◆ EXERCISE PROMPT
The copy must match the data below line for line and contain no images.

━━━

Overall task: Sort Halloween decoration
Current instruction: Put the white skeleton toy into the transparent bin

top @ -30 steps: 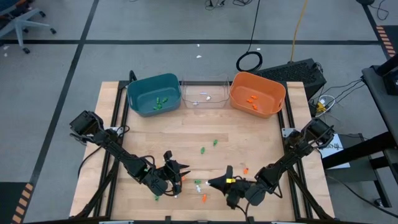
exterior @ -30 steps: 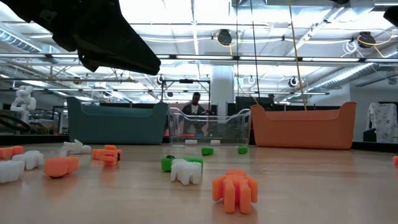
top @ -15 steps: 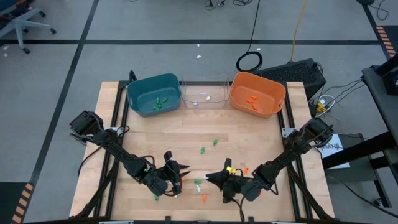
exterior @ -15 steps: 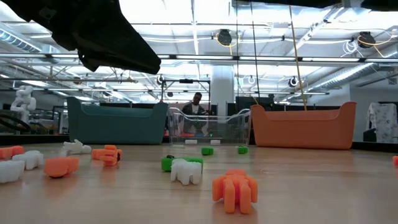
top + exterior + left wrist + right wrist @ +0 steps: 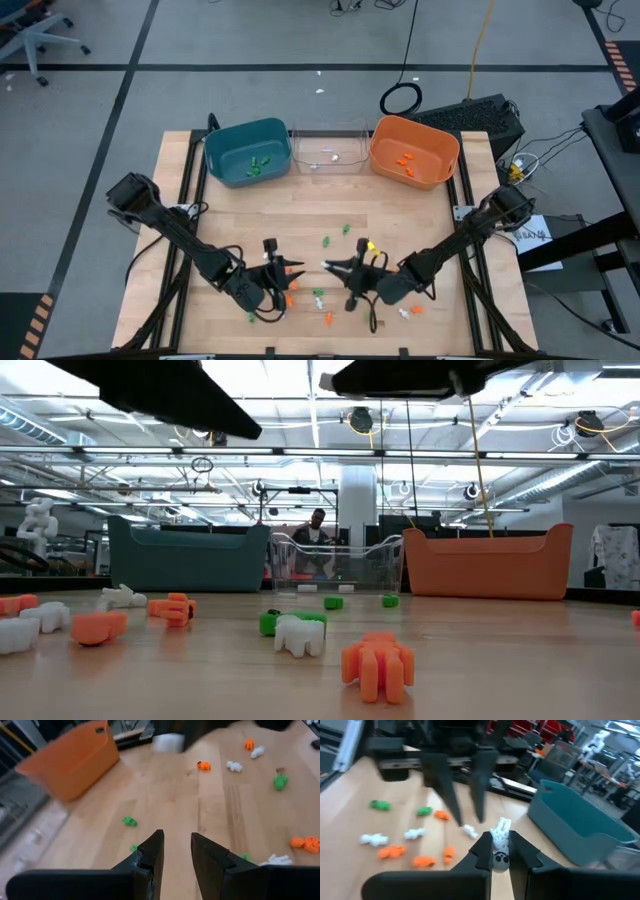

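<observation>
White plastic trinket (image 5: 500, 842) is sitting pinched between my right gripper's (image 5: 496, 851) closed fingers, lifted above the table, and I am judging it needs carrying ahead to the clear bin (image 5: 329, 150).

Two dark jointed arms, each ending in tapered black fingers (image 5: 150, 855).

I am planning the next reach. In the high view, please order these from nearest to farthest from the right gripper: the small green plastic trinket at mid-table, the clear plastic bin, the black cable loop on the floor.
1. Small green plastic trinket: mid-table, beside the right gripper.
2. Clear plastic bin: table's far edge.
3. Black cable loop: floor beyond the table.
</observation>
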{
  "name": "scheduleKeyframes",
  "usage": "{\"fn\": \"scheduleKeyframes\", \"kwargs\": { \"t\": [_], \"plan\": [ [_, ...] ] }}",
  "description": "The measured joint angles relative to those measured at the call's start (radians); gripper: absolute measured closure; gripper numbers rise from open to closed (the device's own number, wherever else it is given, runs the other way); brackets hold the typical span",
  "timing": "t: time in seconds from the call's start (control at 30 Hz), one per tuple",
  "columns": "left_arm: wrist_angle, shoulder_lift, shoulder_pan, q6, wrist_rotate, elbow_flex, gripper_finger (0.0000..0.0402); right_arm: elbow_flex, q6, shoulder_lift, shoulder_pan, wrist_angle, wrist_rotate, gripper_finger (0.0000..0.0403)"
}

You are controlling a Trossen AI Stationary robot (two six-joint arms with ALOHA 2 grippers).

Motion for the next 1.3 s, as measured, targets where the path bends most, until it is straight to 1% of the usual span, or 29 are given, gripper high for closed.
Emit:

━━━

◆ RESPONSE TO THE EXERCISE
Overall task: Sort Halloween decoration
Current instruction: Put the white skeleton toy into the transparent bin

top @ -30 steps: 
exterior @ -30 steps: 
top @ -15 steps: 
exterior @ -15 steps: 
top + exterior + left wrist + right wrist @ +0 steps: 

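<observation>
White plastic trinket (image 5: 500, 842) is sitting pinched between my right gripper's (image 5: 496, 851) closed fingers, lifted above the table, and I am judging it needs carrying ahead to the clear bin (image 5: 329, 150).

Two dark jointed arms, each ending in tapered black fingers (image 5: 150, 855).

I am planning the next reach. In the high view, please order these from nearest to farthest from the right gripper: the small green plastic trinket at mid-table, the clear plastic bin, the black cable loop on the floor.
1. Small green plastic trinket: mid-table, beside the right gripper.
2. Clear plastic bin: table's far edge.
3. Black cable loop: floor beyond the table.
</observation>
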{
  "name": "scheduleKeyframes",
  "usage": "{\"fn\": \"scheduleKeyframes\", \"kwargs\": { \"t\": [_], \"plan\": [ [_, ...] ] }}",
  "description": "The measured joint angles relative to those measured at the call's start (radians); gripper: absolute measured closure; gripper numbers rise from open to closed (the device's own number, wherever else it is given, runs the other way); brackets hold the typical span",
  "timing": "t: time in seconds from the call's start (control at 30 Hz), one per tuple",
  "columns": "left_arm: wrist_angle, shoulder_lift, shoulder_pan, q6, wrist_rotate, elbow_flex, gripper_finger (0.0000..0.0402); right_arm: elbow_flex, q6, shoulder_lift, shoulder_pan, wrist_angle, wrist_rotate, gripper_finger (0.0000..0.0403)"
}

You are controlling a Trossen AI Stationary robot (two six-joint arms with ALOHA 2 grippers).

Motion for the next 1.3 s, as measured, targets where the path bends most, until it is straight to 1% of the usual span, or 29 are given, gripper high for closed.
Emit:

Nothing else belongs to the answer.